### Assignment:
Repeat the data word for word and skip the pictures.

### Information provided:
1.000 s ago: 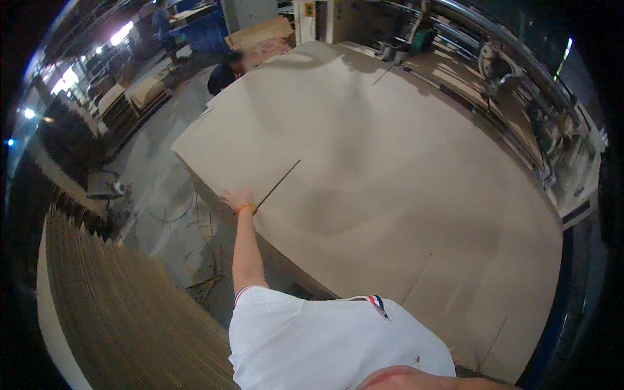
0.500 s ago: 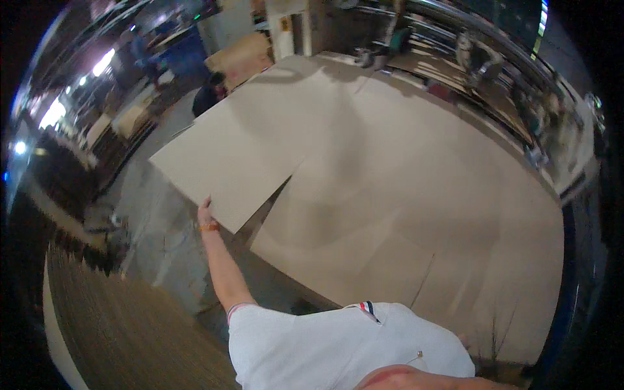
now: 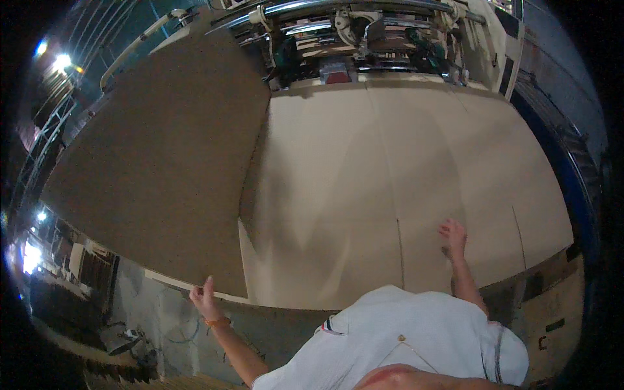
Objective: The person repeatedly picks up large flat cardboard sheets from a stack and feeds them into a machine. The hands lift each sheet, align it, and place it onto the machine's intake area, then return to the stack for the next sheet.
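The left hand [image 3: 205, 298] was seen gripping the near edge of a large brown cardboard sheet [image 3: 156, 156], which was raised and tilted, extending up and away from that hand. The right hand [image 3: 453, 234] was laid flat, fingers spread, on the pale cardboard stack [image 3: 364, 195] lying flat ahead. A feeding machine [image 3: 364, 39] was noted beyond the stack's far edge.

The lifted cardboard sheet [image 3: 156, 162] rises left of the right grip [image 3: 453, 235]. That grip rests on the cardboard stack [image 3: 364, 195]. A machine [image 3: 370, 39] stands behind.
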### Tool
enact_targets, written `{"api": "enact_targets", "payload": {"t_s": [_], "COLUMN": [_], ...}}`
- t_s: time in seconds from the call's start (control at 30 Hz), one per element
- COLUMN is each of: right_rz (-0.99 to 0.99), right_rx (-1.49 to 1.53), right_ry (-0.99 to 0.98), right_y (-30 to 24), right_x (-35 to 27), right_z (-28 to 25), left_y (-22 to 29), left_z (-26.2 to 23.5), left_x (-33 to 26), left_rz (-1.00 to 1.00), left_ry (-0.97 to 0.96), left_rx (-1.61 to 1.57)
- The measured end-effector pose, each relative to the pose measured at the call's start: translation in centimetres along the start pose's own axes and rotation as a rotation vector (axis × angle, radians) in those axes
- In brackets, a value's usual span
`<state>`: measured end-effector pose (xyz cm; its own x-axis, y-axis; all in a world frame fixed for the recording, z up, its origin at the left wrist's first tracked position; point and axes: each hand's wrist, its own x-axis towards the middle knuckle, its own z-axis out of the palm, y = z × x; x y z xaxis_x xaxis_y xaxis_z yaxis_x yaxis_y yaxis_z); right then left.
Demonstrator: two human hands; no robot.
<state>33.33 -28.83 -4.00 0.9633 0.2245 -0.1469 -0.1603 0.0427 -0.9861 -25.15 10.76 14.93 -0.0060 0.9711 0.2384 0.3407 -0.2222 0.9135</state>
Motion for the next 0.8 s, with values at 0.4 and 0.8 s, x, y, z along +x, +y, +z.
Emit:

### Exercise solution:
1.000 s ago: 
0.500 s ago: 
now: 
Objective: The person repeatedly picks up large flat cardboard sheets from a stack and feeds them into a machine. The hands lift each sheet, align it, and place it onto the machine's intake area, then return to the stack for the next sheet.
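The left hand [image 3: 205, 298] was seen gripping the near edge of a large brown cardboard sheet [image 3: 156, 156], which was raised and tilted, extending up and away from that hand. The right hand [image 3: 453, 234] was laid flat, fingers spread, on the pale cardboard stack [image 3: 364, 195] lying flat ahead. A feeding machine [image 3: 364, 39] was noted beyond the stack's far edge.

The lifted cardboard sheet [image 3: 156, 162] rises left of the right grip [image 3: 453, 235]. That grip rests on the cardboard stack [image 3: 364, 195]. A machine [image 3: 370, 39] stands behind.
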### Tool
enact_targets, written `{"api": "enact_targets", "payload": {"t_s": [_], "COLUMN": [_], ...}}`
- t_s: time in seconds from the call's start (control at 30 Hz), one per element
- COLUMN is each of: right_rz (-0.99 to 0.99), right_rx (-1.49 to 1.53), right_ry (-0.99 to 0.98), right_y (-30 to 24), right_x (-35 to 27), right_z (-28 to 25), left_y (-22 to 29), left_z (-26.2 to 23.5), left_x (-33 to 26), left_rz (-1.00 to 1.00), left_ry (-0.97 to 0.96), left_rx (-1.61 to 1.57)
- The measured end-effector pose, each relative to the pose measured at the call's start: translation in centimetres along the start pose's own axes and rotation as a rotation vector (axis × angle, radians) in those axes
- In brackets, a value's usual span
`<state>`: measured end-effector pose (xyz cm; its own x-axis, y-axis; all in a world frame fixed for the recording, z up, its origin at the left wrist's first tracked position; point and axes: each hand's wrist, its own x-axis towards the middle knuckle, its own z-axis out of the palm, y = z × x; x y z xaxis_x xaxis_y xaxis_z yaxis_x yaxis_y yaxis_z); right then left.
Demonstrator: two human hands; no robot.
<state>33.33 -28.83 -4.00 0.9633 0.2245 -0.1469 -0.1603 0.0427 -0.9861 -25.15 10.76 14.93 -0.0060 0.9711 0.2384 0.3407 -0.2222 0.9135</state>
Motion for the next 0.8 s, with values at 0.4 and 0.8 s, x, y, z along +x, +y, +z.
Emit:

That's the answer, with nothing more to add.